Dana Schutz cakes her canvases in thick gobs of gooey paint. The American artist’s first proper London exhibition is a splodgy, orgiastic celebration of her material, but there are some big messages smuggled through if you can scratch your way towards them.
Schutz’s approach – which has seen her lauded as one of the most important figurative artists of her generation – is all about surface, brush strokes, colour and materiality. It’s painting for painters, real high-level art-nerd stuff. If you get your kicks losing yourself in layers of pigment and shadow, there’s enough here to keep you going for a while. But it’s Schutz’s grotesque, surreal, cartoony, metaphorical imagery that really makes the paintings tick.
The works in the first gallery are full of giant-headed cyclopses and baying crowds. In one, a group of figures stomps senselessly towards something off canvas, brandishing fists and leaving a trail of trash in their wake. In another, a figure is given a huge mask in some bizarre initiation ritual in front of a horde of ugly supporters. It’s not hard to read any of this as political, as commentary on the state of the US, on how society is divided and angry, and mob mentality is turning everything to rubbish.

In the other gallery space, Schutz seems to shift her focus to the people in power, rather than the crowds that follow them. Shadowy figures stuff their mouths with grapes and steak in a sombre dining room; a cardinal and a man in green recline in golden chairs – while in other works a couple console each other in a landscape filled with corpses, and a woman, maybe Schutz herself, lies naked, forlorn and powerless in bed.

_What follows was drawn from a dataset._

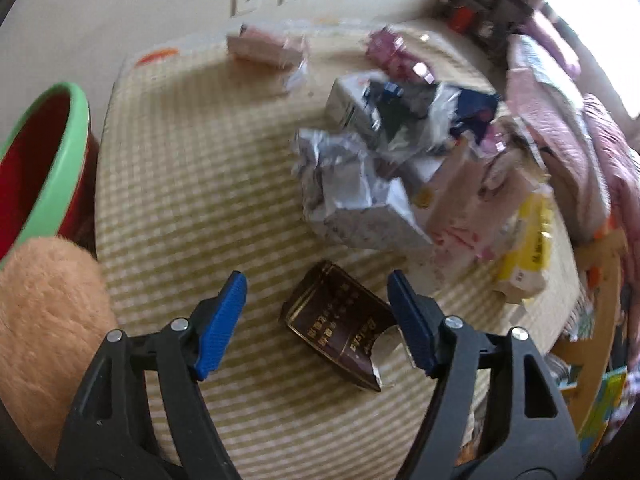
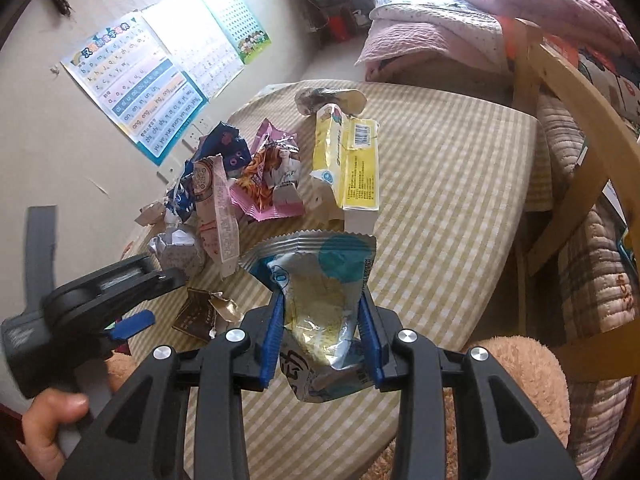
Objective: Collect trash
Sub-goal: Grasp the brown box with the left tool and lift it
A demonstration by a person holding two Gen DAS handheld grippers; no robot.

This is ultradense, thickly layered stuff, covered in allusions. There’s the dreamy surreal symbolism of Odilon Redon, the fleshy pink cartoonishness of Philip Guston, the carnival grotesqueries of James Ensor, the big-headed weirdness of Paul McCarthy. There are riffs on the history of painting, countless nods to pop culture (I am almost 100% sure that one painting is a portrait of Handsome Squidward from SpongeBob SquarePants). You could spend hours spotting all the bits of Cézanne and David with which she’s littered the works.
Painting this dense, complex and allegorical leaves itself open to interpretation. I feel as if I’m being quizzed on the symbolism of a Titian but, for my money, there are two relatively clear narratives: the people in power, and the crowds that they bait.

And Schutz should know about that. Back in 2017, her painting Open Casket – a semi-abstracted depiction of the corpse of Emmett Till, a black teenager who was lynched by two white men in Mississippi in 1955 – caused untold controversy when it was shown at the Whitney Biennial in New York. She was accused of exploiting black death for her own gain. A protester picketed the painting daily, and others called for it to be destroyed. A white artist painting – arguably with great sympathy – a scene of black pain was the biggest story of the biennial. It was the peak of the late 2010s culture wars, a time that saw people turning on each other even if they were on the same side. Looking back now, in a world more divided, less nuanced and angrier than ever, it feels almost quaint that people had the time to get angry at this heartfelt, sorrowful painting.
It could have ruined her career, and Schutz probably wants to move on. But everything she’s done since exists in its shadow. She inevitably came out of that experience a changed artist. But what hasn’t changed is how good she is, how she still engages in brilliant, sickly, gloopy and deeply political painting at the highest level.